#42 - Turning Point

12 4 0
                                    

Hari ini Jun berkata kalau dia akan menginap di salah satu rumah temannya untuk mengerjakan proyek. Dessy pun punya jadwal mengajar privat dua kali hari ini. Paling tidak, jam mengajarnya selesai sekitar pukul delapan. Ia juga akan pulang dulu ke rumahnya sebentar untuk menengok ibu dan dua adiknya. Bisa jadi ia baru akan sampai ke rumah Suri jam sembilan malam.

Dessy memang sudah meminta izin ibunya untuk menginap sampai hari Sabtu. Meski sudah ada budhenya yang bakal membantu menyiapkan berbagai keperluan ibu dan dua adiknya, tetap saja Dessy kepikiran. Oh, sebelumnya Dessy pun sudah memberi usul. Dari pada Suri harus menunggu sendirian di rumah, lebih Suri ikut dirinya mengajar lalu disambung dengan bermain sebentar ke rumahnya. Sayangnya, Suri menolak.

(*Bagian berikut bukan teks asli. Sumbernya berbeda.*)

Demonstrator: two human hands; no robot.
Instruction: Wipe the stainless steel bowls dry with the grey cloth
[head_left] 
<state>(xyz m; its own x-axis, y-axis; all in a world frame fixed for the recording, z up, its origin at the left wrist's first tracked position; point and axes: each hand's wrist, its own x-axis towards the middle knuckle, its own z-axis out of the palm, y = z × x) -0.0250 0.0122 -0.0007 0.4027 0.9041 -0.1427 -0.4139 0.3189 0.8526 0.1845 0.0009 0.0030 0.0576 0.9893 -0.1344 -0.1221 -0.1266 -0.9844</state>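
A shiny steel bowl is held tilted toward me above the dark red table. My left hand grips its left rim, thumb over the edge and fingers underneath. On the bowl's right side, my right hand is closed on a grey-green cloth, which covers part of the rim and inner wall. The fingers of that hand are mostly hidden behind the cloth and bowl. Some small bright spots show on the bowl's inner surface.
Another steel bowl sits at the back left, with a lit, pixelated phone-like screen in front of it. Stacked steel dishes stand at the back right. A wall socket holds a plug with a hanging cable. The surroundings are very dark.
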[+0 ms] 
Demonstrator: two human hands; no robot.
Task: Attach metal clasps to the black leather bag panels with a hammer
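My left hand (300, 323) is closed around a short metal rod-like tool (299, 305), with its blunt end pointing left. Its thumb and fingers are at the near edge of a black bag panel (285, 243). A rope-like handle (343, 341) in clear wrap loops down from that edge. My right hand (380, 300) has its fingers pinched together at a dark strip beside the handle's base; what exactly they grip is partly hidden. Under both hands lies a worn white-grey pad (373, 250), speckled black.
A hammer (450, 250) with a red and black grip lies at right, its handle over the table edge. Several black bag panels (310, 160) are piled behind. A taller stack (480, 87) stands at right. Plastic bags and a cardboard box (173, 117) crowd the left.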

Suri menghela napas panjang. Ia harus memanfaatkan waktu yang ia miliki sebelum kepulangan Dessy. Ketika bel pulang berbunyi, Dessy dan Suri berpisah di persimpangan jalan. Suri tentu pamit kepadanya dengan dalih pulang ke rumah. Namun nyatanya tidak. Suri tidak pulang. Dengan menggunakan ojek online Suri pergi menuju ke rumah sakit tempat Sinta dirawat.

Begitu sampai, dada Suri bergemuruh hebat. Kakinya begitu berat untuk melangkah. Ada suara yang muncul dari dasar hatinya yang memerintahkannya untuk pergi. Berkali-kali dirinya merapalkan mantra kalau ia bukan pengecut. Bukan pula orang yang suka lari dari masalah. Ia membulatkan tekad. Ia harus menyelesaikan kesalahpahaman ini sekarang atau tidak sama sekali.

Suri terdiam di depan pintu kamar rawat Sinta. Sebelah tangannya terangkat dengan gemetar. Ia mengetuk pintu itu tiga kali. Terdengar suara perempuan dari dalam. Tak lama, pintu itu terbuka, menampakkan seorang wanita setengah baya.

"Ya," kata wanita itu.

"Saya mau ketemu Kak Sinta. Boleh Tante?"

Wanita itu kemudian menyilakan Suri masuk.

Di dalam sana, Sinta tengah duduk menyila di atas ranjang pasien. Di pangkuannya terdapat sebuah laptop yang menyala. Untuk sesaat, Sinta membeku setelah melihat sosok Suri yang tengah berdiri di hadapannya.

"Su-Suri?" ucapnya tergagap.

"Suri?" sang bibi menoleh dan tiba-tiba menunjukkan ekspresi tak suka. Apakah anak itu adalah Suri yang diceritakan Adnan? Baru saja ia ingin mengusirnya, Suri tiba-tiba buka suara.

"Aku datang ke sini buat minta maaf." Suri mendekat, lalu meraih tangan Sinta. "Aku nggak tahu harus berbuat apa. Tapi sungguh, aku mau minta maaf karena udah jahat ke Kakak."

Sinta memandang Suri dalam diam.

"Aku ngelakuin semua itu karena aku sayang sama Raka—bukan, bukan sayang yang kayak Kakak pikirin." Suri buru-buru meralat ucapannya saat melihat ekspresi Sinta berubah keruh. "Aku dan Raka itu saudara, Kak. Saudara sepersusuan lebih tepatnya. Aku udah nganggep dia seperti adik sendiri, meski ultah kita cuma beda dua bulan. Jadi, pas aku tahu Kakak mutusin Raka gitu aja, aku bener-bener nggak bisa terima itu. Aku mikir aku harus kasih pelajaran ke Kakak."

Sinta menundukkan pandangannya. "Maaf," ucapnya lirih.

"Satu hal yang harus Kakak tahu. Setelah putus, Kakak harus tahu gimana hancurnya dia."

"Maaf. Maaf" Isakan Sinta samar terdengar. Perasaan bersalah yang ia coba pendam tumpah ruah.

Suri menggeleng sambil memeluk Sinta. "Jangan minta maaf, Kak," ucapnya dengan suara bergetar. Matanya sudah mulai tergenang air, tapi sekuat tenaga ia tahan. "Kakak nggak salah. Kakak cuma nggak mau ngerasain sakit. Aku ngerti, Kak. Aku ngerti."

Mungkin cara tiap orang untuk menghindari kesakitan berbeda-beda, tapi ia pernah di posisi itu hingga ia tahu betul rasanya; bagaimana sakitnya terkungkung dalam gejolak emosi, ego, dan ketakutan yang bersumber dari dalam diri.